Luz lateral enfocada en rostro u objeto — el resto oscuro, aislamiento casi dramático. Técnica tipo Rembrandt para dirigir la atención sin llenar todo el espacio.
Colocas tu luz principal lateralmente, a unos 45 grados, y dejas que todo lo demás desaparezca en la oscuridad: eso es iluminación cameo. No es Rembrandt en el sentido académico, sino práctico: una única fuente de luz que solo capta la cabeza o un objeto específico, mientras que el fondo y el resto del cuerpo caen en la oscuridad. El efecto es inmediato: la atención no se distribuye, sino que se concentra. Aísla a la persona o al detalle del espacio, como si estuviera bajo un foco, pero de forma sutil, porque la luz no viene dura y frontal, sino desde el borde.

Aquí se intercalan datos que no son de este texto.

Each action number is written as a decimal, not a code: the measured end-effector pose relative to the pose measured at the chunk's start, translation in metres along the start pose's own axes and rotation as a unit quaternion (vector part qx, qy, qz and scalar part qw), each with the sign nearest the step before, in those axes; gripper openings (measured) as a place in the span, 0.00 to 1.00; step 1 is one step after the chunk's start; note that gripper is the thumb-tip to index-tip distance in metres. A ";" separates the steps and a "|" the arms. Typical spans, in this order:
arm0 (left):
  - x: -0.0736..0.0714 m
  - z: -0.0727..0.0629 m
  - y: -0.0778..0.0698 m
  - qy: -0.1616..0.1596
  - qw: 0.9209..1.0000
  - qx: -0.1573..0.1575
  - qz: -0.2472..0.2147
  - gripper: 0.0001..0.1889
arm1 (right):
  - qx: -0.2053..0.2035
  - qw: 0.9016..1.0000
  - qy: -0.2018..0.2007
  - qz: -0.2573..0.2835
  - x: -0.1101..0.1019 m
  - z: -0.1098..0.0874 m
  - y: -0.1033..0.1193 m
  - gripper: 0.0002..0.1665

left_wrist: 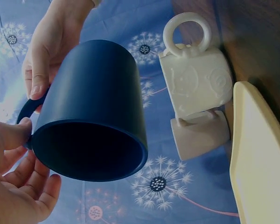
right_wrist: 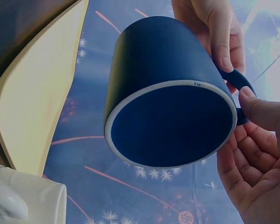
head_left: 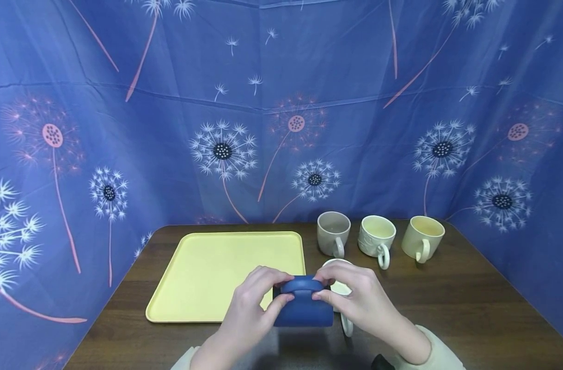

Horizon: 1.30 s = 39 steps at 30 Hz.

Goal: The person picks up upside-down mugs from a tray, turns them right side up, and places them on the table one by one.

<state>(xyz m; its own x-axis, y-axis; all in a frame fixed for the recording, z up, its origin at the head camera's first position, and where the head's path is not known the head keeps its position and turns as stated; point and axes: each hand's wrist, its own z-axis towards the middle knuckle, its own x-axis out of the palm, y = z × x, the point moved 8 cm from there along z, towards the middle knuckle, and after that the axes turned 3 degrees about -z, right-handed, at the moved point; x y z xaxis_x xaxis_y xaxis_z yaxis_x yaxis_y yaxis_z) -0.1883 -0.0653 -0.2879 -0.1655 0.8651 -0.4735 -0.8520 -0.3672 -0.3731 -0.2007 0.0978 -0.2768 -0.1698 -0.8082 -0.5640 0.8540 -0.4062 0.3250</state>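
A dark blue mug (head_left: 304, 312) is held on its side over the front of the table, its handle facing up toward the head camera. My left hand (head_left: 256, 303) pinches one end of the handle between thumb and fingers. At the other end, my right hand (head_left: 357, 293) pinches the handle the same way. The dark mouth of the mug (left_wrist: 91, 151) shows in the left wrist view, pointing left. Its blue base (right_wrist: 172, 126), ringed in white, faces right in the right wrist view. A white mug (head_left: 340, 288) stands partly hidden behind my right hand.
A pale yellow tray (head_left: 226, 272) lies on the left of the wooden table (head_left: 475, 308). Along the back right stand a greyish mug (head_left: 326, 240), a cream embossed mug (head_left: 370, 243) and a pale yellow mug (head_left: 413, 242). A blue dandelion-print cloth (head_left: 272, 67) hangs behind.
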 end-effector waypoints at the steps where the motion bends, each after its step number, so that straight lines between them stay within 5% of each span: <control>1: 0.000 0.000 0.000 -0.003 1.000 0.003 0.000 0.16 | 0.000 1.000 0.001 0.003 0.000 0.000 0.000 0.16; 12: 0.002 0.001 0.002 -0.018 1.000 0.005 -0.011 0.16 | 0.001 1.000 0.005 0.016 0.000 -0.001 -0.002 0.16; 22: 0.005 0.005 0.006 -0.007 1.000 -0.017 -0.005 0.14 | 0.047 0.999 0.009 -0.005 0.001 -0.002 -0.009 0.18; 39: 0.007 0.015 0.008 0.025 0.999 0.020 0.000 0.09 | 0.056 0.997 0.016 0.054 0.006 -0.009 -0.015 0.17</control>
<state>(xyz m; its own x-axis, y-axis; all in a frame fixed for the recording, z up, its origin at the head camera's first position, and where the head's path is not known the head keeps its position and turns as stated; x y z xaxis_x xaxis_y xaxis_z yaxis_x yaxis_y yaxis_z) -0.2037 -0.0570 -0.2819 -0.1410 0.8470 -0.5126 -0.8719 -0.3515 -0.3410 -0.2106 0.1026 -0.2921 -0.0620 -0.8368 -0.5439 0.8058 -0.3635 0.4674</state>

En el set, sueles usar para ello un 1K o 2K con un reflector enfocado, a menudo atenuado con barn doors o flags. La distancia es crítica: demasiado cerca y obtendrás sombras duras, demasiado lejos y el aislamiento ya no funcionará. A menudo necesitas un rebote negro o un negativo negro en el lado opuesto para asegurarte de que la luz provenga realmente de una sola dirección. En un primer plano de un rostro, puedes dejar un lado iluminado y el otro casi completamente oscuro, por ejemplo, creando tensión, misterio, a veces también intimidad. Con objetos en bodegones o tomas de producto, utilizas el mismo principio: la joya más cara se ilumina por un lado, todo lo demás desaparece.
El desafío radica en que esta técnica puede parecer rápidamente artificial si no tienes cuidado. Generalmente necesitas una luz de relleno sutil, no para aclarar, sino para mantener legible el lado de la sombra. Un reflector ligero o una pequeña fuente con la mitad o un tercio de la intensidad de la luz principal es suficiente. En edición y corrección de color, no debes intentar aclarar la oscuridad a posteriori, eso destruye el efecto. La iluminación cameo solo funciona si conservas las áreas oscuras.
En la práctica, el montaje es rápido: una luz, una bandera, cinta para las posiciones. A diferencia de los montajes amplios de luz principal y de relleno, ahorras tiempo y energía. Ves inmediatamente si funciona: o la persona está en el cono de luz aislado o no. Ideal para entrevistas en las que quieres separar psicológicamente a una persona del espacio, o para escenas dramáticas en las que la iluminación debe contar por sí misma.